WORK TASK
Would you please repeat, word for word, only the lines from the one holding "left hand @" through the one holding "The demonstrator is" in the material below, without the pictures?

INPUT DATA

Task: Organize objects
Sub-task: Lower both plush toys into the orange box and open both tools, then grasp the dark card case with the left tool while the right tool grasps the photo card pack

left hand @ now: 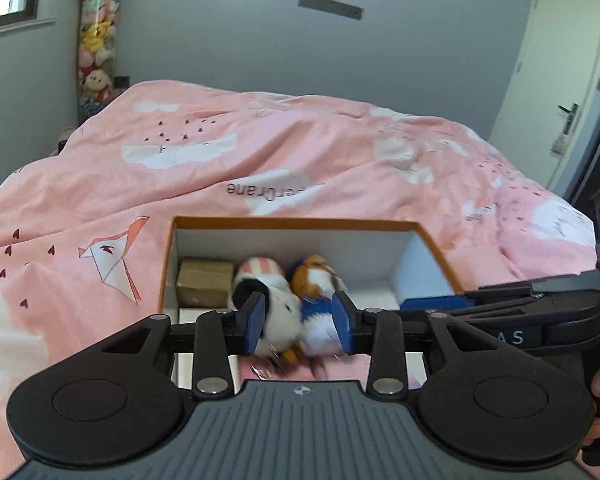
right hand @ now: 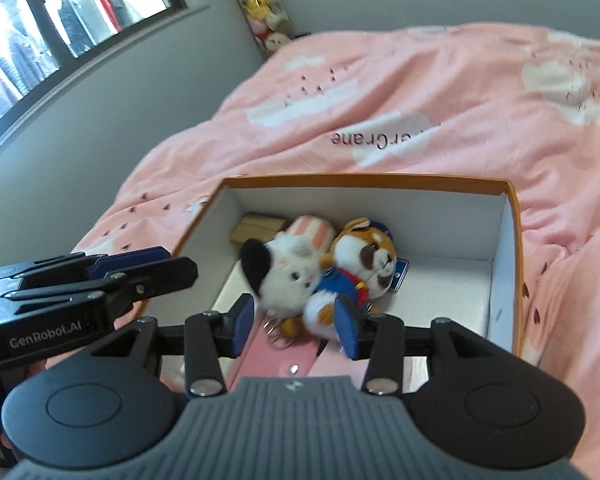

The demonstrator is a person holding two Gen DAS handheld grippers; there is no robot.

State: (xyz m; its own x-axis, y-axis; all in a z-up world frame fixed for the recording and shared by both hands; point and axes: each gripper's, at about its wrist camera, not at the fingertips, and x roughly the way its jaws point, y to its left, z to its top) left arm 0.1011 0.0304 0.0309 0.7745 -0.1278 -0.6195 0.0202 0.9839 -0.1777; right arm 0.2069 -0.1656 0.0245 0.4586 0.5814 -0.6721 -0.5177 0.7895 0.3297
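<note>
Box [right hand: 514, 240] rim orange, right half free, toys [right hand: 300, 272] bunched left, left gripper [left hand: 300, 322] and right gripper [right hand: 296, 326] both parted, holding nothing

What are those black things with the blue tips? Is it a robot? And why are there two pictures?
It is not a robot. A person holds one grabbing tool in each hand, and each tool carries a small camera, so there are two pictures. One looks along the left tongs, the other along the right tongs. Each picture also shows the other tool at its edge. Below them an orange box sits on a pink bed cover. Inside lie a white plush toy, an orange-and-white plush dog and a small brown package. Both tongs are open and hold nothing.
</note>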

RESULT FOR THIS EXERCISE
left hand @ now: 
right hand @ now: 

The demonstrator is a person holding two Gen DAS handheld grippers; there is no robot.

Work on this exercise is done.